Глаза слегка прищурил, пригляделся к боярину Димитрий:
— Нет, не припомню.
— С батюшкой твоим мы приятели были.
— Много было у батюшки приятелей, да как помер он, так все и сгинули.
С болью в голосе отвечал Репиху Димитрий — лучше было и не заводить этот разговор. Ждан одернул боярина:
— Будя язык-то чесать. Не на поминки приехал Димитрий — ты дело говори.
— А что дело-то? Дело-то когда уж обговорено. — Еще что-то пробормотав, Репих замолчал и до конца беседы не проронил больше ни слова.
Расходились поздно. Зарывшись в господские шубы, возницы дремали на дворе.
Прощаясь со всеми в обнимочку, каждому в отдельности Ждан говорил:
— Про Димитрия никому ни слова.
И каждый честно отвечал:
— Положись на меня, боярин.
Разъехались полюбовно. А утром кто-то загремел колотушкой в ворота, да не просто, а так, как только хозяин греметь умел. Ждан отволокнул высоко нависшее над улицей оконце, высунулся по пояс в одном исподнем:
— Кого бог принес?
— А вот отворяй, так увидишь!
— Ну, Димитрий, — прибежал предупредить гостя перепуганный Ждан, — кажись, беда стряслась. Кто-то донес на тебя. Беги, покуда не поздно!
Сунул Димитрий ноги в сапоги, на плечи шубу да и за Жданом — во двор, а со двора — на заметенные снегом огороды.
У трясущихся от ударов ворот взад и вперед бегал насмерть перепуганный тиун.
— Отворяй! — приказал ему Ждан, приняв степенный вид: позевывая, будто спросонья, приготовился встречать непрошенных гостей.
Въехал Словиша, с ним двое отроков — все в доспехах и при мечах.
— Кого я вижу! — притворно обрадовался Ждан. Словиша только покосился на него, сам, как сыч, смотрел через голову боярина — там поскрипывала на ветру отворенная на огороды калитка. Приметил-таки Всеволодов прихвостень свежий следок, убегающий к Волхову!..

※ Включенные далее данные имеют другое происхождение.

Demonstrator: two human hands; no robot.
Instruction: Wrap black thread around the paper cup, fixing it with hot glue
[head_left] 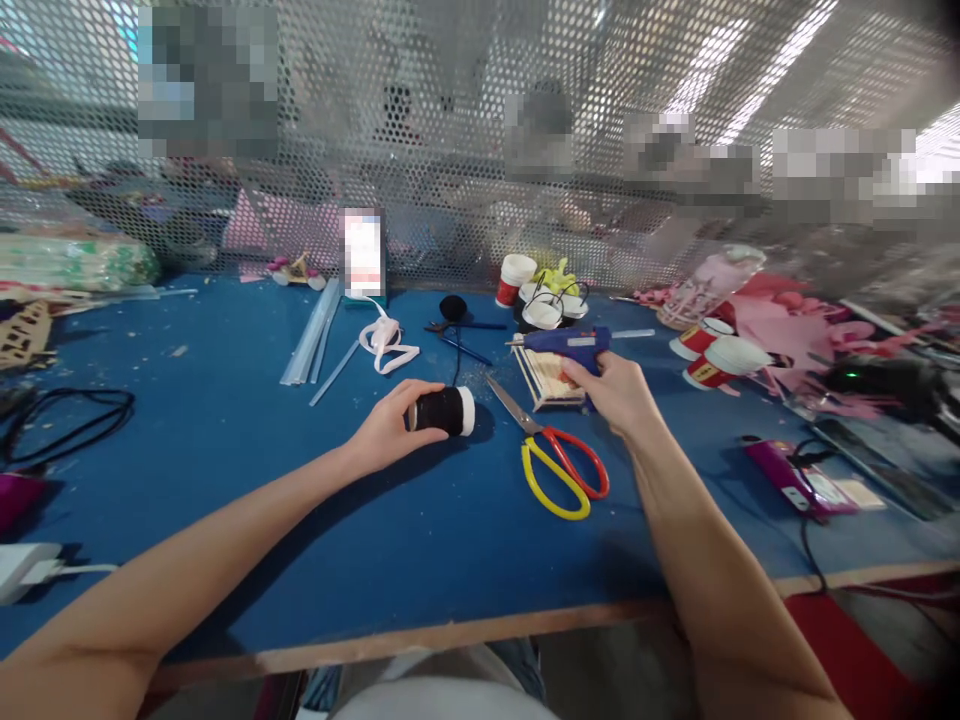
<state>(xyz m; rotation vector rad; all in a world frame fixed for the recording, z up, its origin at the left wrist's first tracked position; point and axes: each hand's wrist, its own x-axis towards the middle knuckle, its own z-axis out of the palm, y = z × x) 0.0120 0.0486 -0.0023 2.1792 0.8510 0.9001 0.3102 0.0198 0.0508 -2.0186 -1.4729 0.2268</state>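
Note:
My left hand is wrapped round a small paper cup with a black covering and a white rim, tipped on its side above the blue table. A black cord runs up behind it. In my right hand is a blue hot glue gun, its nozzle pointing left and a clear glue stick coming out of the back. Beneath the gun lies a small wooden stick frame. Between my hands rest open scissors with one red and one yellow handle.
Glue sticks, a coiled white ribbon and pliers lie beyond my left hand. White cups stand at the back; red-and-white cups are at right. A purple power strip sits right. A perforated metal screen bounds the back.

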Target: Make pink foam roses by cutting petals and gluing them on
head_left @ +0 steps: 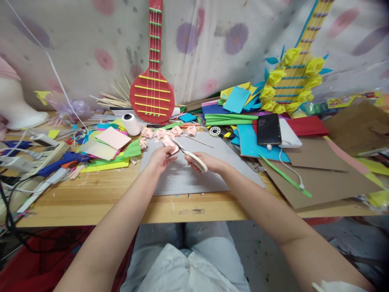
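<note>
Bright, fairly even light fell across your wooden table [100,207] and grey mat [209,180], leaving only soft shadows around your left hand [163,159] and right hand [199,161], while the floor [267,259] below looked dimmer. Your wide lens stretched both forearms [121,227] toward the near corners. You had clearer detail mid-scene than at the right edge, where yellow scraps [378,198] blurred and the far right corner darkened.

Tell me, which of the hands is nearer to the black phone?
Right: the right hand, gripping scissors, is left of the black phone; the left hand, holding pink material, is farther left.
</note>
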A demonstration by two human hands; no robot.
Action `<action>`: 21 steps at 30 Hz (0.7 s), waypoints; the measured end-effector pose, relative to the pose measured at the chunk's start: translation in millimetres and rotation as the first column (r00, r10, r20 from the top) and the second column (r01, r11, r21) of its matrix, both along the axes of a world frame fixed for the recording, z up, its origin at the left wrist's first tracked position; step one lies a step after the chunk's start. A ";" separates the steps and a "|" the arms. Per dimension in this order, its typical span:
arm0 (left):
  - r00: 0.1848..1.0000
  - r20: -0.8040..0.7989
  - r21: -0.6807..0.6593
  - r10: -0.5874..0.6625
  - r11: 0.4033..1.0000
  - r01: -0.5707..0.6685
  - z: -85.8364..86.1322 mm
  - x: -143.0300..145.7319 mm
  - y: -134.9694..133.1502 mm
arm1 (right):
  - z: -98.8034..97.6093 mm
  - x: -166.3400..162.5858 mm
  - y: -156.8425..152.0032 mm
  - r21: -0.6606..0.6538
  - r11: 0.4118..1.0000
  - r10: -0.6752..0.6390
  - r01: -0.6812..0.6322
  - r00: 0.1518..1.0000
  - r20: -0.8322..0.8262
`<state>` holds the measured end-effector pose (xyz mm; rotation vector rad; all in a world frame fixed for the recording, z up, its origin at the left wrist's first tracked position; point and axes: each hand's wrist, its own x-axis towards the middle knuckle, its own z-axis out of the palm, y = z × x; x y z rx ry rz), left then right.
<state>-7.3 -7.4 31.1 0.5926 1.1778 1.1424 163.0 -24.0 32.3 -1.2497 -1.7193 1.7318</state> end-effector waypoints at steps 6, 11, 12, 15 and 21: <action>0.998 0.027 -0.009 -0.057 0.998 0.057 -5.2 -7.1 0.9 | -1.9 2.3 0.6 -0.006 1.000 0.012 -0.012 1.000 0.005; 0.992 0.028 -0.030 -0.121 0.992 0.122 -5.1 -13.8 1.7 | -4.2 5.4 1.8 -0.010 0.999 0.037 -0.037 0.999 0.007; 0.991 0.025 -0.038 -0.133 0.990 0.134 -4.2 -14.9 1.6 | -4.4 6.2 2.2 -0.012 0.999 0.044 -0.044 0.999 0.009; 0.987 0.018 -0.070 -0.160 0.984 0.161 -1.2 -17.4 1.3 | -4.1 8.2 3.0 -0.017 0.998 0.067 -0.067 0.998 0.010; 0.981 0.025 -0.098 -0.191 0.976 0.192 0.2 -19.2 2.5 | -2.4 10.4 4.2 -0.027 0.996 0.090 -0.090 0.996 0.021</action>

— Догнать! — обернулся Словиша к отрокам.
— Да кого догнать-то? — сунулся к его коню Ждан, а сам побелел, зуб на зуб не попадает, рука, взявшая повод, дергается и пляшет.
— Что, перетрусил, боярин? — обнажил в усмешке ровные зубы Словиша.

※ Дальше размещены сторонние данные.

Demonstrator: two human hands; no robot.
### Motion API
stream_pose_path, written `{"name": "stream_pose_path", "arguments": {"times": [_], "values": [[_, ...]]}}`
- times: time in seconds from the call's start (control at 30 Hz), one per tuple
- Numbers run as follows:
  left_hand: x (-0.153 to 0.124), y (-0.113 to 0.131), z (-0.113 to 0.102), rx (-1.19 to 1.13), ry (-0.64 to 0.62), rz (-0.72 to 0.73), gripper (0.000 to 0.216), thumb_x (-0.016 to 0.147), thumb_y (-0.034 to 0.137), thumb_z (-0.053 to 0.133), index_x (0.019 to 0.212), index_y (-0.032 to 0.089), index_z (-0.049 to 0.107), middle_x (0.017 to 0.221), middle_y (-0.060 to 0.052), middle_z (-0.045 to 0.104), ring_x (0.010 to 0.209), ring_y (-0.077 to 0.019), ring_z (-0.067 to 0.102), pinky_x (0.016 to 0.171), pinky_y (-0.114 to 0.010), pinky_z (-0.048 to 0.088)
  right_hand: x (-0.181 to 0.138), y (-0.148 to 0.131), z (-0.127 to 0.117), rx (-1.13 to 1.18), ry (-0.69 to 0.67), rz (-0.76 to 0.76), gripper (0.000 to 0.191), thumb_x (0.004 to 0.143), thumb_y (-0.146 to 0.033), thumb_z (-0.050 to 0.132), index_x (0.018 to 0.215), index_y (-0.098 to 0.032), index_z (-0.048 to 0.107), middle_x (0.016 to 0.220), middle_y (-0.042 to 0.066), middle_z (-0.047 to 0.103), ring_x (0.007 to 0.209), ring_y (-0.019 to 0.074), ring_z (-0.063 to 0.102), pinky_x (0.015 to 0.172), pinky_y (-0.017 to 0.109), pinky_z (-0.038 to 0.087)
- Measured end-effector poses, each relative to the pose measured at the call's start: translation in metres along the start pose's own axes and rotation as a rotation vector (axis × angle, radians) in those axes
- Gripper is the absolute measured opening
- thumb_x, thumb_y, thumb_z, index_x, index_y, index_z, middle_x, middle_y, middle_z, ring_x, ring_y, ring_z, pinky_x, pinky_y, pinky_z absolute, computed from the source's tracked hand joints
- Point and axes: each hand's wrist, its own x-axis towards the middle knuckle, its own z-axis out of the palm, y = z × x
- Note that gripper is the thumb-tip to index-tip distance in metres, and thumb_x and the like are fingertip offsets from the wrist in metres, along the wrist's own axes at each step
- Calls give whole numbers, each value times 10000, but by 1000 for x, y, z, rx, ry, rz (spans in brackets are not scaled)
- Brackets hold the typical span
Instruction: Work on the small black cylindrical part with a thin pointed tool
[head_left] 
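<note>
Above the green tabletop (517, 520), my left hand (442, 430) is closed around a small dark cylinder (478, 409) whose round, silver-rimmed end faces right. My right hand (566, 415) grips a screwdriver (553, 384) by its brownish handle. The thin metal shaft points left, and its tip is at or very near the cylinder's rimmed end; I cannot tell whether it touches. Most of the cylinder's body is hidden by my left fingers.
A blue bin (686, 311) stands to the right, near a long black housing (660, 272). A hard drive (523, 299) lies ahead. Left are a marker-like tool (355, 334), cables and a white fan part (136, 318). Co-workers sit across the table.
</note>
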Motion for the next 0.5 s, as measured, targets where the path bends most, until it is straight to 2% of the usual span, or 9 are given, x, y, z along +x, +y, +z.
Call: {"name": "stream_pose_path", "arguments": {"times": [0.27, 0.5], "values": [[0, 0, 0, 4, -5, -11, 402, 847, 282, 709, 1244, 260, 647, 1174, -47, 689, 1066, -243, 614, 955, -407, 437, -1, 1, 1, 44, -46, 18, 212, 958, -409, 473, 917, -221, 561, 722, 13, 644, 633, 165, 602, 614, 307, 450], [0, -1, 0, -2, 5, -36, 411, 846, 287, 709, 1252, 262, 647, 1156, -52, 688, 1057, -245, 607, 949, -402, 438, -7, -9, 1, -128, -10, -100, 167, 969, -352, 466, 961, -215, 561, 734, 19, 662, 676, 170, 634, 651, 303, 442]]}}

— Вона как нагрянул ты — тут перетрусишь, — ответил Ждан, с беспокойством оглядываясь вслед ускакавшим отрокам. — Кого ловишь в моем дворе?
— Кого ловлю, того поймаю, — сказал Словиша. — От меня далеко не убежишь.
Он слез с коня и прохаживался по двору, с удовольствием разминая ноги. Снег сочно похрустывал под его сапогами. Пряча лицо в мех поднятого воротника, Ждан смотрел на него с ненавистью. «Вот кого первого — в поруб», — думал он о Словише. И откуда только такое в голову лезет — ему бы о себе поразмыслить: к кому поруб ближе?